» WHAT IS NEEDED:
Repeat all the data word for word.
....
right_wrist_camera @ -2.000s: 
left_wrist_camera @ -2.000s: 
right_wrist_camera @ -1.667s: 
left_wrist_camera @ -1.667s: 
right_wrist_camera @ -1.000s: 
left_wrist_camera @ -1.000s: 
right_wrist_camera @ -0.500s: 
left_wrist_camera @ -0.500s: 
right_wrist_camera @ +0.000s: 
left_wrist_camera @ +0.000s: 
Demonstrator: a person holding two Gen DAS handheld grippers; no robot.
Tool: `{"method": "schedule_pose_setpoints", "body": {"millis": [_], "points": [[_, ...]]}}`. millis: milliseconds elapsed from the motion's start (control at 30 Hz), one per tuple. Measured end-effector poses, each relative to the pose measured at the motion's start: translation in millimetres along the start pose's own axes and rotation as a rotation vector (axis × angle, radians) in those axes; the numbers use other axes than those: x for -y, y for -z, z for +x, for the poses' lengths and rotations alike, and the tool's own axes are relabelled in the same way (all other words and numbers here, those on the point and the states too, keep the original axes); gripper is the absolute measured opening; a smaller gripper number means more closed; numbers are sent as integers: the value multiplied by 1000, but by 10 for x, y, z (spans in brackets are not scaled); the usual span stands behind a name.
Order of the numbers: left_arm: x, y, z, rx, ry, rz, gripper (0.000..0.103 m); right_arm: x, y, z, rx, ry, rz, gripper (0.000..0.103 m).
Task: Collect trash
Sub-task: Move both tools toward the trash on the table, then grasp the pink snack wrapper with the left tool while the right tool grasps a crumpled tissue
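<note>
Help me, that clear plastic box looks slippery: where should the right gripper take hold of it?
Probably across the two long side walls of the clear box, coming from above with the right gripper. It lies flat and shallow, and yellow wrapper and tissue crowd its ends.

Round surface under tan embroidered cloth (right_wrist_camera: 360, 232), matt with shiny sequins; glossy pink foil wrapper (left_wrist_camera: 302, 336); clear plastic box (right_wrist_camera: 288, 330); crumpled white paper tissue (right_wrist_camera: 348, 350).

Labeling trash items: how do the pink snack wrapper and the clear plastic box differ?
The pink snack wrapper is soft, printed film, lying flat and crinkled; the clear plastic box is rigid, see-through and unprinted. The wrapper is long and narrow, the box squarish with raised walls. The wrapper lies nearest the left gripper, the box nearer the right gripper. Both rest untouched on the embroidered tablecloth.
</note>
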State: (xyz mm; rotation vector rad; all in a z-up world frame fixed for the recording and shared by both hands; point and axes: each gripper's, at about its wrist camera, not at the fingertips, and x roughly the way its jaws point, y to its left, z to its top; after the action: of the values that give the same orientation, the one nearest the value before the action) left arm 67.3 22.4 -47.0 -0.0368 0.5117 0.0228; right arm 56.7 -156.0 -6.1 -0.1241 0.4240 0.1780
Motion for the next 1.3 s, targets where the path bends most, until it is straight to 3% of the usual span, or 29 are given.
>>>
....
» EXERCISE OUTPUT:
right_wrist_camera @ -2.000s: 
left_wrist_camera @ -2.000s: 
right_wrist_camera @ -1.667s: 
left_wrist_camera @ -1.667s: 
right_wrist_camera @ -1.000s: 
left_wrist_camera @ -1.000s: 
right_wrist_camera @ -0.500s: 
left_wrist_camera @ -0.500s: 
right_wrist_camera @ +0.000s: 
left_wrist_camera @ +0.000s: 
Demonstrator: a person holding two Gen DAS handheld grippers; no robot.
Tool: `{"method": "schedule_pose_setpoints", "body": {"millis": [_], "points": [[_, ...]]}}`. millis: milliseconds elapsed from the motion's start (control at 30 Hz), one per tuple. Measured end-effector poses, each relative to the pose measured at the motion's start: translation in millimetres along the start pose's own axes and rotation as a rotation vector (axis × angle, radians) in those axes; the numbers use other axes than those: x for -y, y for -z, z for +x, for the poses' lengths and rotations alike, and the tool's own axes are relabelled in the same way (all other words and numbers here, those on the point and the states too, keep the original axes); gripper is the absolute measured opening; a smaller gripper number means more closed; numbers are sent as integers: the value multiplied by 1000, but by 10 for x, y, z (spans in brackets are not scaled); the usual span stands behind a name.
Order of the numbers: left_arm: x, y, z, rx, ry, rz, gripper (0.000..0.103 m); right_arm: x, y, z, rx, ry, rz, gripper (0.000..0.103 m).
Task: Collect trash
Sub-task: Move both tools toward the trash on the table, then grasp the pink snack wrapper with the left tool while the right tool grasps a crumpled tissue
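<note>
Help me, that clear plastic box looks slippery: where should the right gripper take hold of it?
Probably across the two long side walls of the clear box, coming from above with the right gripper. It lies flat and shallow, and yellow wrapper and tissue crowd its ends.

Round surface under tan embroidered cloth (right_wrist_camera: 360, 232), matt with shiny sequins; glossy pink foil wrapper (left_wrist_camera: 302, 336); clear plastic box (right_wrist_camera: 288, 330); crumpled white paper tissue (right_wrist_camera: 348, 350).

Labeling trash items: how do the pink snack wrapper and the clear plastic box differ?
The pink snack wrapper is soft, printed film, lying flat and crinkled; the clear plastic box is rigid, see-through and unprinted. The wrapper is long and narrow, the box squarish with raised walls. The wrapper lies nearest the left gripper, the box nearer the right gripper. Both rest untouched on the embroidered tablecloth.
</note>
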State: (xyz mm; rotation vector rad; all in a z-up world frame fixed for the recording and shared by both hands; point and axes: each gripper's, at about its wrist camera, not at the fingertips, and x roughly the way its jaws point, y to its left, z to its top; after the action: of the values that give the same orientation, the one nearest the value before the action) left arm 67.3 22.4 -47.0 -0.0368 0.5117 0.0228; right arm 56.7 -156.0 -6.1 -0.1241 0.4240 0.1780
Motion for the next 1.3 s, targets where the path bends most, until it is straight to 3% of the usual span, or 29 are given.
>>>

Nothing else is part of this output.